● **PROMPT**
Output only this range of the data below: the line that contains "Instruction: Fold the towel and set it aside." through the final line, both ends included, each retyped exactly.

● **THE DATA**
※ ※ ※

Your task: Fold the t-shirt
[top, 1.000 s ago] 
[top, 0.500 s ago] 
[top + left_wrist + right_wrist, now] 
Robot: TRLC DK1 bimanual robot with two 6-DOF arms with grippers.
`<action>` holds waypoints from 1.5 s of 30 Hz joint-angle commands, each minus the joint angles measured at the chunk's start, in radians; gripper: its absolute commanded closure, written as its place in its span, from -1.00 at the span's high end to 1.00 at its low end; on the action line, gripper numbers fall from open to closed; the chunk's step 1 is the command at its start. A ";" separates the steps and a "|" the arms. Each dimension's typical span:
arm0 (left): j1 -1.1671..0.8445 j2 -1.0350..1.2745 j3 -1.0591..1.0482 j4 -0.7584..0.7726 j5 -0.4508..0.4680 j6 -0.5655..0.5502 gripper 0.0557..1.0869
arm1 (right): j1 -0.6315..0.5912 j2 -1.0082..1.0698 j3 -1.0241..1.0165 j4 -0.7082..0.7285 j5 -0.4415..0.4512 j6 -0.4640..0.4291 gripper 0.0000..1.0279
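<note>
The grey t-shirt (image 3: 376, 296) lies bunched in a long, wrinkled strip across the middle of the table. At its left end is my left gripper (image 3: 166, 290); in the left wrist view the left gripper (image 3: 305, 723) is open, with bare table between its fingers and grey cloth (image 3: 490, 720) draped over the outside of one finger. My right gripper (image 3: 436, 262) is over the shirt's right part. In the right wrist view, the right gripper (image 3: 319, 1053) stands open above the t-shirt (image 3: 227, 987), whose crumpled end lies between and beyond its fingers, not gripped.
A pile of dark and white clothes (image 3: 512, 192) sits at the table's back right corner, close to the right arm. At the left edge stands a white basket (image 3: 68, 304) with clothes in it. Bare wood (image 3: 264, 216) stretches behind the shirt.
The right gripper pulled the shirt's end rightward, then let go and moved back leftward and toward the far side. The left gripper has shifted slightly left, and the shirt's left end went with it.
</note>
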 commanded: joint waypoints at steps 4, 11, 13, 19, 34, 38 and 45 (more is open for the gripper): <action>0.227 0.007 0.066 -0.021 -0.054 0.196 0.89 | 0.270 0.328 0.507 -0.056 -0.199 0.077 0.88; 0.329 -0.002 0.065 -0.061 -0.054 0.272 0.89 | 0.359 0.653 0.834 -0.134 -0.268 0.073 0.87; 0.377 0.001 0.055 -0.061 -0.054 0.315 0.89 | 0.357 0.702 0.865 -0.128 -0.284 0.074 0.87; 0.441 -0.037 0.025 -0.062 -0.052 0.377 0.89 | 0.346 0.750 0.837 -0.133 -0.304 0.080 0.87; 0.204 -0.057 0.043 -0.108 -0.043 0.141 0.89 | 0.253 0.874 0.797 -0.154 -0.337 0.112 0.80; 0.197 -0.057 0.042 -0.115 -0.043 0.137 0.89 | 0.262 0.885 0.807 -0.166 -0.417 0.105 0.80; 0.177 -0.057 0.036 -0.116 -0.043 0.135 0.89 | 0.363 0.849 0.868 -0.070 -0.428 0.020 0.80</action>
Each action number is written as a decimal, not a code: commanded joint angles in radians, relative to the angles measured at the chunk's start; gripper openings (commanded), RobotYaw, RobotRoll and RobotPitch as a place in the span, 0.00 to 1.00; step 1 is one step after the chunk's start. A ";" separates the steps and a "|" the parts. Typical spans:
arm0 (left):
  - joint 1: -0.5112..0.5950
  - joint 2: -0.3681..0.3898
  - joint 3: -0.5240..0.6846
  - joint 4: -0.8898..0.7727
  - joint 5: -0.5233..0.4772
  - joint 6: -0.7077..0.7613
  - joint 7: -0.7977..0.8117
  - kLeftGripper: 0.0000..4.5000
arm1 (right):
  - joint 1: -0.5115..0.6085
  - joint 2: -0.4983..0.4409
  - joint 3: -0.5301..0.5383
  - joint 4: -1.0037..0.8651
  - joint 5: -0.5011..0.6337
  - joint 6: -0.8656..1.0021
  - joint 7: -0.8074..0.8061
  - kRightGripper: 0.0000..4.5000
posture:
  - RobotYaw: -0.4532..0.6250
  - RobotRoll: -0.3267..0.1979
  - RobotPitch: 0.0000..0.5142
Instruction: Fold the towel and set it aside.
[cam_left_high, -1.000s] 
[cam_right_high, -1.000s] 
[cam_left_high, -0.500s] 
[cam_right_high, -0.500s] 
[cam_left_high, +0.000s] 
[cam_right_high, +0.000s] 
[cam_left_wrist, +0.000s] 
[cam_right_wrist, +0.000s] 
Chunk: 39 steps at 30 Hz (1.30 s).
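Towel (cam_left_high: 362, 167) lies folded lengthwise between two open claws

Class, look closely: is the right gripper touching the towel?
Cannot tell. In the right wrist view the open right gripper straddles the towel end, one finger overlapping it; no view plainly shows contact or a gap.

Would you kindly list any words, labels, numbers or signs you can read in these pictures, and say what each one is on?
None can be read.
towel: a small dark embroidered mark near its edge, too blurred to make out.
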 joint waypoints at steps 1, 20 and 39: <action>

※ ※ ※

● **TASK RESPONSE**
Instruction: Fold the towel and set it aside.
[cam_left_high, -1.000s] 
[cam_right_high, -1.000s] 
[cam_left_high, -0.500s] 
[cam_right_high, -0.500s] 
[cam_left_high, +0.000s] 
[cam_right_high, +0.000s] 
[cam_left_wrist, +0.000s] 
[cam_right_wrist, +0.000s] 
Chunk: 39 steps at 30 Hz (1.30 s).
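Towel (cam_left_high: 362, 167) lies folded lengthwise between two open claws

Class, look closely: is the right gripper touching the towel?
Cannot tell. In the right wrist view the open right gripper straddles the towel end, one finger overlapping it; no view plainly shows contact or a gap.

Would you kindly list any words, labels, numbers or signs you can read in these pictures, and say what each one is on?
None can be read.
towel: a small dark embroidered mark near its edge, too blurred to make out.
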 joint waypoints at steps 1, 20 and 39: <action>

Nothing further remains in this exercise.